**WORK INSTRUCTIONS:** All lines in the material below that contain "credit" should be located and copied.

**THE DATA:**
○ ○ ○ ○ ○ ○ ○
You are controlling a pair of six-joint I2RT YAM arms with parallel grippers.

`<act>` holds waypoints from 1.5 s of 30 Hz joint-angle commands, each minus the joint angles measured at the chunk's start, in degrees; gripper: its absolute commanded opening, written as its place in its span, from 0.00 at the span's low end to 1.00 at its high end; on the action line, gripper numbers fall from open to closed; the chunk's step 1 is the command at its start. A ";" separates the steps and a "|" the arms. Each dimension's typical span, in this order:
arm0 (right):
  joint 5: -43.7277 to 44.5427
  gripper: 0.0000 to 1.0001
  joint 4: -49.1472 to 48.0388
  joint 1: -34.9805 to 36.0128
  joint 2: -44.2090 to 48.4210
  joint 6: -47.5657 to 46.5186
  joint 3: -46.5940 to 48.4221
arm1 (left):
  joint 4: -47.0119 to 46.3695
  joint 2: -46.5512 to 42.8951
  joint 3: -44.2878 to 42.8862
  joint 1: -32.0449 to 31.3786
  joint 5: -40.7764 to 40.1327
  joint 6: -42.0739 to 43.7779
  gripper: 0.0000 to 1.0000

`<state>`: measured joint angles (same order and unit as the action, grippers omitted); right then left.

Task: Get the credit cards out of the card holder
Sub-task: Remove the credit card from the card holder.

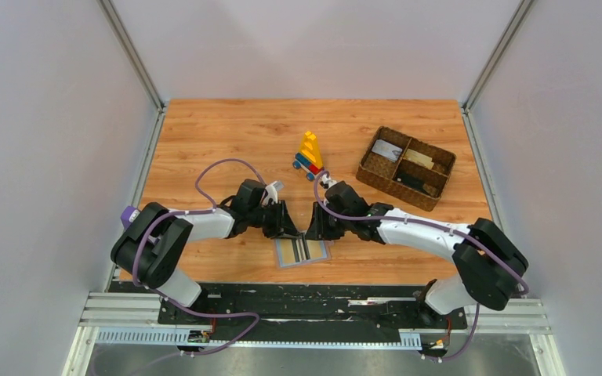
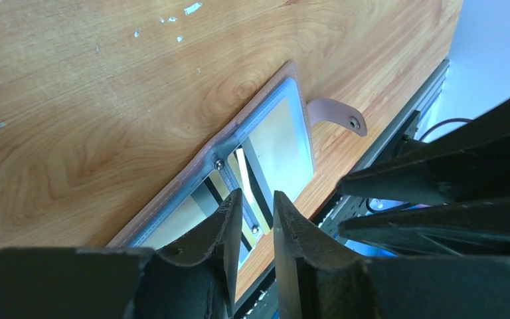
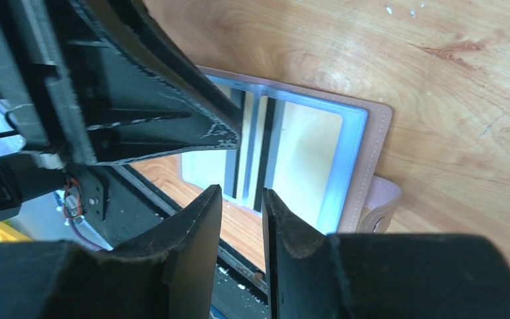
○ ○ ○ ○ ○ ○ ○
**WRITTEN REPLY:**
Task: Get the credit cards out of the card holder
Sub-task: Remove the credit card from the card holder.

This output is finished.